Task details. Return the lines from the line containing "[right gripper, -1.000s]" through the last line of the material below, exactly as they appear and with no others.

Data below: Begin

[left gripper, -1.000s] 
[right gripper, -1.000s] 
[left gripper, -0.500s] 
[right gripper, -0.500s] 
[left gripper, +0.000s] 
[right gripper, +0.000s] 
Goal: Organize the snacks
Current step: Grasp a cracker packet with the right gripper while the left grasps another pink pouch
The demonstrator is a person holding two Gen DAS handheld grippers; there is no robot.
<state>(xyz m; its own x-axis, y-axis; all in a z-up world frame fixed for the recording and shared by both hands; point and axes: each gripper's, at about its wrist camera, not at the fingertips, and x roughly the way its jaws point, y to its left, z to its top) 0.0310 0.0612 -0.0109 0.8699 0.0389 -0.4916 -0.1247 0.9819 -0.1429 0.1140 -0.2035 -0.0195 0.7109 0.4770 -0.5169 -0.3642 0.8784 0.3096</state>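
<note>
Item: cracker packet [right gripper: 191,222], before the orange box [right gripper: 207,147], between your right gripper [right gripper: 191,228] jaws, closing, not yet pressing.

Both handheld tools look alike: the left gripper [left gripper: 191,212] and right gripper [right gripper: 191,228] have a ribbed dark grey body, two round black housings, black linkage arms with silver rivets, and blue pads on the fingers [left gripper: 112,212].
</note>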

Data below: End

Task answer.
[right gripper, -1.000s] 
[left gripper, -0.500s] 
[right gripper, -0.500s] 
[left gripper, +0.000s] 
[right gripper, +0.000s] 
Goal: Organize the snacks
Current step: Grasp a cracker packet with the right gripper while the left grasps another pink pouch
The demonstrator is a person holding two Gen DAS handheld grippers; there is no robot.
<state>(xyz m; its own x-axis, y-axis; all in a z-up world frame fixed for the recording and shared by both hands; point and axes: each gripper's, at about its wrist camera, not at the fingertips, and x roughly the way its jaws point, y to its left, z to its top) 0.0310 0.0612 -0.0109 0.8699 0.0389 -0.4916 -0.1247 0.9819 -0.1429 0.1140 -0.2035 -0.0195 0.7109 0.4770 -0.5169 -0.3642 0.8784 0.3096</state>
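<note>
Item: cracker packet [right gripper: 191,222], before the orange box [right gripper: 207,147], between your right gripper [right gripper: 191,228] jaws, closing, not yet pressing.

Both handheld tools look alike: the left gripper [left gripper: 191,212] and right gripper [right gripper: 191,228] have a ribbed dark grey body, two round black housings, black linkage arms with silver rivets, and blue pads on the fingers [left gripper: 112,212].
</note>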

No further work is required for this exercise.